Di Mesopotamia utara, pada abad ke-10 SM, para pendeta mengetahui bahwa jika planet Jupiter terlihat saat gerhana melintas di atas kepala, maka raja akan dikutuk. Para ilmuwan di kerajaan dapat memprediksi gerhana. Dan para pendeta menggunakan informasi tersebut untuk melakukan tindakan pencegahan yang dapat mengurangi pertanda buruk tersebut. Atau setidaknya mengalihkan kutukannya kepada orang lain.
Ritual yang paling penting disebut sar puhi dalam bahasa Akkadia, yang berarti “ritual pengganti raja”. Ritual ini adalah salah satu pengorbanan manusia yang paling rumit namun kurang dikenal pada zaman dahulu. Jika para pendeta meramalkan pertanda buruk pada gerhana yang akan datang, raja yang sebenarnya akan bersembunyi. Sementara itu, penggantinya akan ditempatkan sebagai penggantinya selama beberapa hari hingga tiga bulan.
Raja pengganti akan menikmati semua perlengkapan pemerintahan sebelum dibunuh secara ritual untuk memenuhi ramalan. Dia akan diberi anggur dan makan malam, diberikan hadiah, dan bahkan diberikan seorang ratu sebagai pendampingnya. Sementara itu, raja kerajaan akan terus menjalankan urusan istana di suatu tempat yang aman dan tidak terlihat.
Pada hari yang tepat, yang ditentukan oleh peramal dan astrolog kerajaan, si pengganti pun dikorbankan.

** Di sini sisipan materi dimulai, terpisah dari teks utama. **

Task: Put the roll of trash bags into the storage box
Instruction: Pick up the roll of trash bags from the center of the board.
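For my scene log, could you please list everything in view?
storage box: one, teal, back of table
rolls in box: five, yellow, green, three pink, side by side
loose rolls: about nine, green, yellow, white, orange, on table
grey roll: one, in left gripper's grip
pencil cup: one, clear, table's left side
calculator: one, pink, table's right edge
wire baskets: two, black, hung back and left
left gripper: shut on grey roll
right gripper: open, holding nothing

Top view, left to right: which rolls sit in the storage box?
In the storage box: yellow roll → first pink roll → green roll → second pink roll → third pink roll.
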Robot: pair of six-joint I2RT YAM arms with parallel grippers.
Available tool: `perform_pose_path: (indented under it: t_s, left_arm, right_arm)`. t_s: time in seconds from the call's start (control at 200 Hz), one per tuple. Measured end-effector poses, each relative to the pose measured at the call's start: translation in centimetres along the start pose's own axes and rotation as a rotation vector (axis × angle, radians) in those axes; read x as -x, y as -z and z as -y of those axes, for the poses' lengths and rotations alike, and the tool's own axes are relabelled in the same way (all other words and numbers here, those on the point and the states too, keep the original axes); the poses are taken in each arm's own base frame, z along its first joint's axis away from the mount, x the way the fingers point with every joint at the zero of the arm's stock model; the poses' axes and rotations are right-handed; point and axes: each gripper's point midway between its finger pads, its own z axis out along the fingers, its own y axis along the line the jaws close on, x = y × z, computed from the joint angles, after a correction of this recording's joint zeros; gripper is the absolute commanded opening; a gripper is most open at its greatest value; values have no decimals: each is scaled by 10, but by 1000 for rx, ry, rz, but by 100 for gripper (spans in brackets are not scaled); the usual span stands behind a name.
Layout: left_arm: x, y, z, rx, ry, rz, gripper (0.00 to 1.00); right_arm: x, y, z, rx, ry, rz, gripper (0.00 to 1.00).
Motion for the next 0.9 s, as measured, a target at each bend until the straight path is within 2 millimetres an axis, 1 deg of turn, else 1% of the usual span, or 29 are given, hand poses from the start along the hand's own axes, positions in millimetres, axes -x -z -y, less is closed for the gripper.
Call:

Terkadang orang tersebut diberi minuman beracun; terkadang dia menemui ajalnya dengan cara yang lebih kejam. Namun hanya setelah raja pengganti terbunuh barulah raja yang sebenarnya dapat melanjutkan tugasnya di depan umum.
Ritual pengganti berlanjut hingga abad kedua SM. Catatan terakhir mengenai tradisi pergantian raja berasal dari tahun 194 SM, jauh setelah jatuhnya Babilonia ke tangan Kekaisaran Persia.
Ritual ini mungkin berasal dari akar terdalam Kekaisaran Asiria. Ada referensi potensial mengenai hal ini sejak tahun 1500 SM, pada periode Babilonia Kuno, ketika para ahli Taurat pertama kali menyusun ringkasan astronomi yang dikenal sebagai Enuma Anu Enlil. Dokumen tersebut seperti bagan bintang Babilonia-Asiria. Bagan itu dilengkapi dengan ribuan pertanda yang merinci peristiwa-peristiwa yang akan terjadi berdasarkan keselarasan langit. Sebuah dokumen memperingatkan bahwa jika gerhana di bulan musim semi Nisannu bertepatan dengan keselarasan planet tertentu, maka “raja Akkad akan mati.”
Catatan dalam Enuma Anu Enlil dan teks Mesopotamia kuno lainnya digunakan untuk meramalkan pertanda buruk dan mempersiapkannya. Apa yang mungkin tidak dikehendaki oleh para pencatatnya, namun tetap saja terjadi, adalah awal dari pencatatan ilmiah. Catatan cermat para pendeta langit Mesopotamia memungkinkan lahirnya ilmu pasti pertama di zaman kuno: ilmu astronomi.
Seiring berjalannya waktu, ritual yang dirancang untuk mencegah kematian raja menjadi semakin rumit. Pada abad kedelapan SM, raja pengganti akan mempunyai istananya sendiri, termasuk juru masak dan penghibur. Hanya beberapa anggota lingkaran dalam raja yang sebenarnya yang mengetahui hal ini. Sebagian besar masyarakat tidak akan tahu seperti apa rupa raja yang sebenarnya. Jadi dia bisa terus bekerja sementara penggantinya menjalani kehidupan mewah (yang dibatasi waktu).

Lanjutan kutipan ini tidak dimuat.